In the Labs: Automatic Code Generators

March 20, 2006 (Computerworld) Twenty years ago, software engineer Fred Brooks famously observed that there was no silver bullet that could slay "the monster of missed schedules, blown budgets and flawed products." Today, the creation of software might seem as expensive, trouble-prone and difficult as ever.

And yet progress is being made. While there is still no silver bullet in sight, an array of new techniques promises to further boost programmer productivity, at least in some application domains.

The techniques span a broad spectrum of methods and results, but all are aimed at generating software automatically. Typically, they generate code from high- level, machine-readable designs or from domain-specific languages—assisted by advanced compilers—that sometimes can be used by nonprogrammers.

Gordon Novak, a computer science professor at the University of Texas at Austin

Gordon Novak, a computer science professor at the University of Texas at Austin and a member of the school's Laboratory for Artificial Intelligence, is working on "automatic programming"—using libraries of generic versions of programs, such as algorithms—to sort or find items in a list. But unlike traditional subroutines, which have simple but rigid interfaces and are invoked by other lines of program code, his technique works at a higher level and is therefore more flexible and easier to use.

Novak's users construct "views" that describe application data and principles and then connect the views by arrows in diagrams that show the relationships among the data. The diagrams are, in essence, very high-level flowcharts of the desired program. They get compiled in a way that customizes the stored generic algorithms for the user's specific problem, and the result is ordinary source code such as C, C++ or Java.
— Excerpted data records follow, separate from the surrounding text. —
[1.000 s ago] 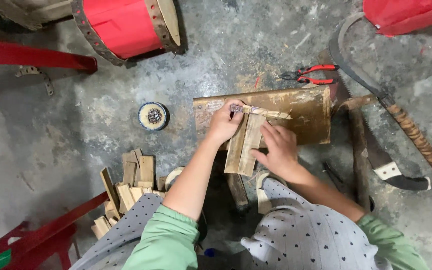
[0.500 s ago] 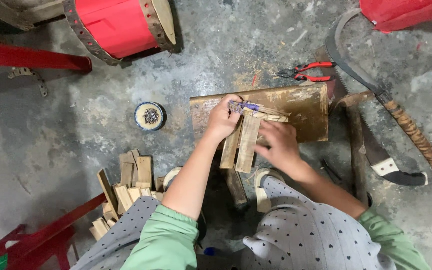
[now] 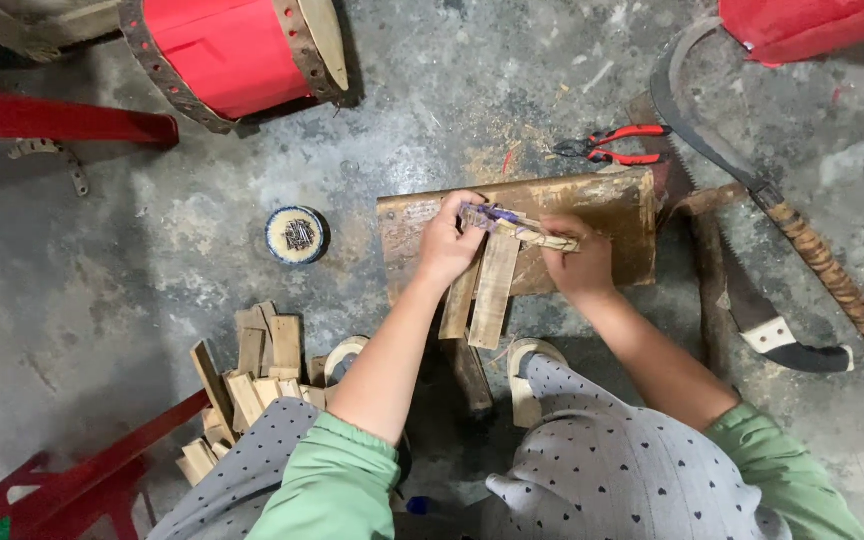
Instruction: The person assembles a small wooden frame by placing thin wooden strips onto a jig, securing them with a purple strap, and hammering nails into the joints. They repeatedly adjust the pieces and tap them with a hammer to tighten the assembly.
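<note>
My left hand grips the left end of a thin bamboo strip, where a purple-tipped piece shows, and holds it over a worn wooden board. Across from it, my right hand pinches the strip's right end. Two flat bamboo slats lie lengthwise under both hands, running off the board's near edge toward my knees.
A pile of short bamboo slats sits at my left knee. A small round tin of nails stands left of the board. Red pliers, a curved sickle and a saw lie right. Red drums stand behind.
The thin strip has turned crosswise on top of the slats. My left hand has slid to its left end and my right hand has moved up to its right end.
</note>
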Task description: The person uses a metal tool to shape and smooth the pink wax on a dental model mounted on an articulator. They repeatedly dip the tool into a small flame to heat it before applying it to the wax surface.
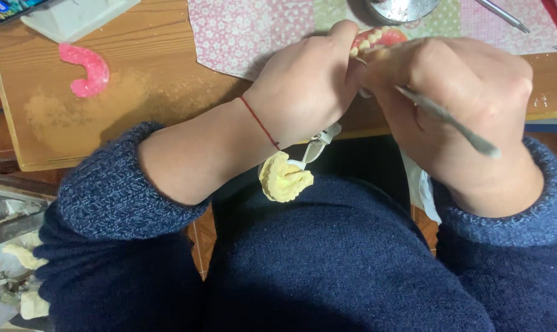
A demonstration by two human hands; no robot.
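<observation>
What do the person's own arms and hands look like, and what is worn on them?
Both arms wear dark blue, flecked knitted sleeves, pushed up from the wrists. A thin red string bracelet circles the left wrist. The left hand and right hand are bare: no gloves, and no rings show.

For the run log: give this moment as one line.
left hand: holds pink denture | right hand: metal tool at denture | lap: yellow plaster cast | bench: pink wax piece
</observation>
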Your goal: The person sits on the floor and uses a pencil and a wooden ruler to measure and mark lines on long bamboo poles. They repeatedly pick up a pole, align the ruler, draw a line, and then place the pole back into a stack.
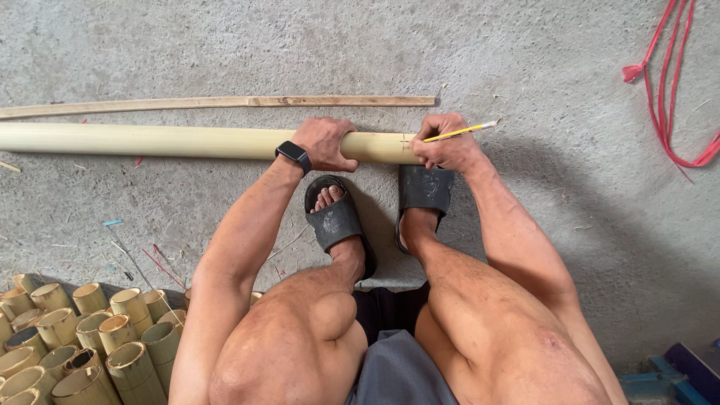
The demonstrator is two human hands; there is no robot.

Novak says he was able to generate 250 lines of source code for an indexing program in 90 seconds with his system. That's equivalent to a week of productivity for an average programmer using a traditional language, he says. "You are describing your program at a higher level," he says. "And what my program is saying is, 'I can tailor the algorithm for your application for free.'"

Novak says he intends to expand the system to allow construction of larger programs and eventually to turn it into a commercial product. "I hope to move programming up a level, from the writing of code to programming in terms of abstractions, such as physical models, financial models and so on," he says.
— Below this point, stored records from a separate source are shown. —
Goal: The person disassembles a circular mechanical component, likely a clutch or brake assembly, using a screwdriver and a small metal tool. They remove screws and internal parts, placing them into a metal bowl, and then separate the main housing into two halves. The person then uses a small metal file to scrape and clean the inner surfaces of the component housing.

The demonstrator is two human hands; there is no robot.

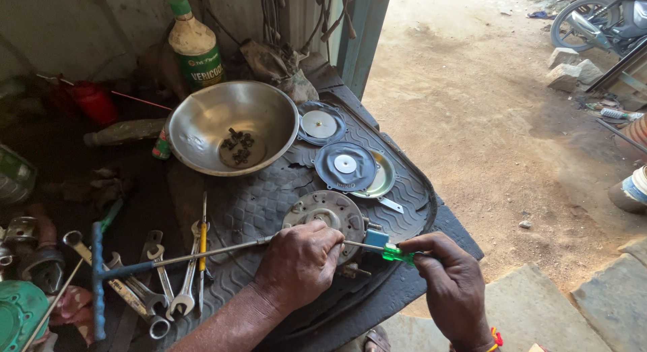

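Dark ribbed rubber mat (269,197) spread over workbench. Steel bowl (202,119) at 11 o'clock, 2 round diaphragms (345,165) at 1, metal housing (323,210) near centre, spanners (158,278) at 8.

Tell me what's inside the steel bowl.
The bowl holds a small cluster of dark screws near its bottom. Nothing covers them; their exact count is too small to tell.

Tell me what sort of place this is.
Most likely a small roadside repair workshop: spanners lie on a grimy bench, a steel bowl holds screws, and a motorcycle stands on the dirt yard outside.
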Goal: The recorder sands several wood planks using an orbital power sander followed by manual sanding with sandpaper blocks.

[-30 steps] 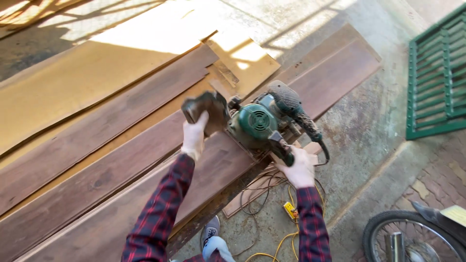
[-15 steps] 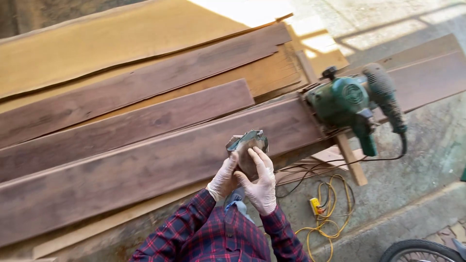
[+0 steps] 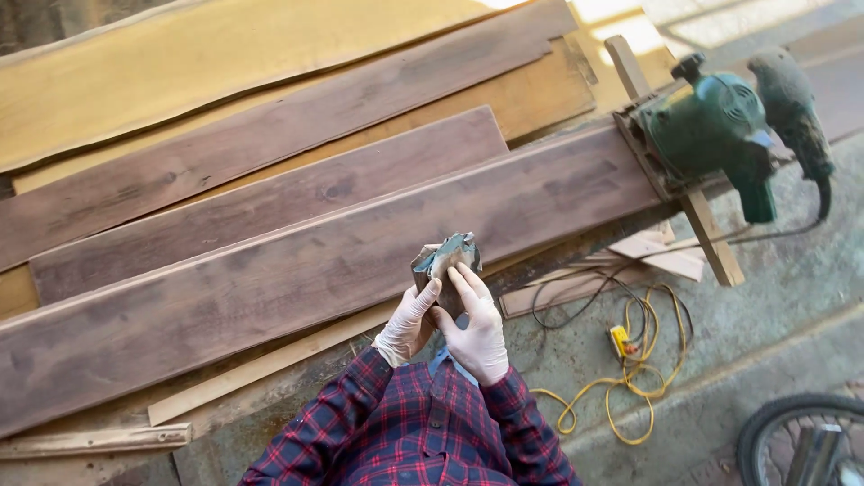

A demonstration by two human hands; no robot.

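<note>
Gloved left hand and right hand now both grip folded sandpaper, having let go of the green sander on the dark plank.

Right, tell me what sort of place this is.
Probably an outdoor woodworking yard: long dark brown wooden planks lie stacked on a rough concrete floor, a green electric power tool sits on them, and a yellow extension cable trails beside.

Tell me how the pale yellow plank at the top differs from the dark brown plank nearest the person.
The pale yellow plank has a wavy, uneven lower edge; the dark brown plank has straight edges. The yellow one bears nothing in view; the dark one carries the green power tool at its right end. The yellow one lies farthest from the gloved hands; the dark one lies just beyond them. Both lie flat, running lengthwise.
</note>
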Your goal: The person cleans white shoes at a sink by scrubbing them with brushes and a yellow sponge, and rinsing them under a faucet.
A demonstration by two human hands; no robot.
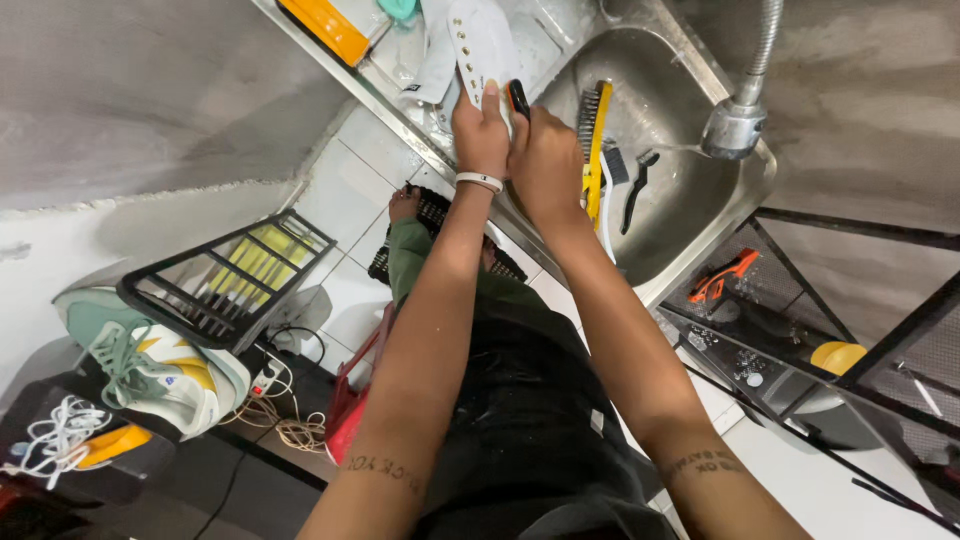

Douglas Smith, principal scientist at Kestrel Institute

Douglas Smith, principal scientist at Kestrel Institute, a nonprofit computer science research firm in Palo Alto, Calif., is developing tools to "automate knowledge and get it into the computer." Kestrel's development system works with two kinds of knowledge: the skills and techniques that programmers have—about data structures and algorithms, for example—and the application knowledge that an end user has.

Specware Features

A programmer starts with Kestrel's Specware, which is a general-purpose, fifth-generation language that specifies a program's functions without regard to the ultimate programming language, system architecture, algorithms, data structures and so on. Specware draws on a library of components, but the components aren't code. They are at a higher level and include design knowledge and principles about algorithms, data structures and so on. Smith calls them "abstract templates."

In addition, Specware can produce proofs that the working code is "correct"—that is, that it conforms to the requirements put in by the user (which, of course, may contain errors). "Some customers want that for very-high-assurance applications, with no security flaws," Smith says. Kestrel does work for NASA and U.S. military and security agencies.

Specware is essentially a productivity tool for programmers, producing several times as many lines of code as is actually written by the programmer. But Kestrel has something at an even higher level—a language called Planware that's specifically for creating scheduling applications. Smith says users at the U.S. Air Force, who know about airplanes, runways and air bases but not software, used it to create an aircraft scheduling system.

"It's a language for writing down problem requirements, a high-level statement of what a solution should be, without saying how to solve the problem," Smith says. "We think it's the ultimate frontier in software engineering. It's what systems analysts do."

In the future, Kestrel will enhance its techniques by incorporating some of the concepts of aspect-oriented programming that deal with issues that cut across programs, such as activity logging and authentication. When users make a policy change related to such cross-cutting issues, it can entail expensive code changes at many places in a system. "I want to allow programmers to write policies at a very high level and then have them automatically enforced," Smith says.

"How to put cross-cutting issues into designs is one of the most important things going on in software engineering right now."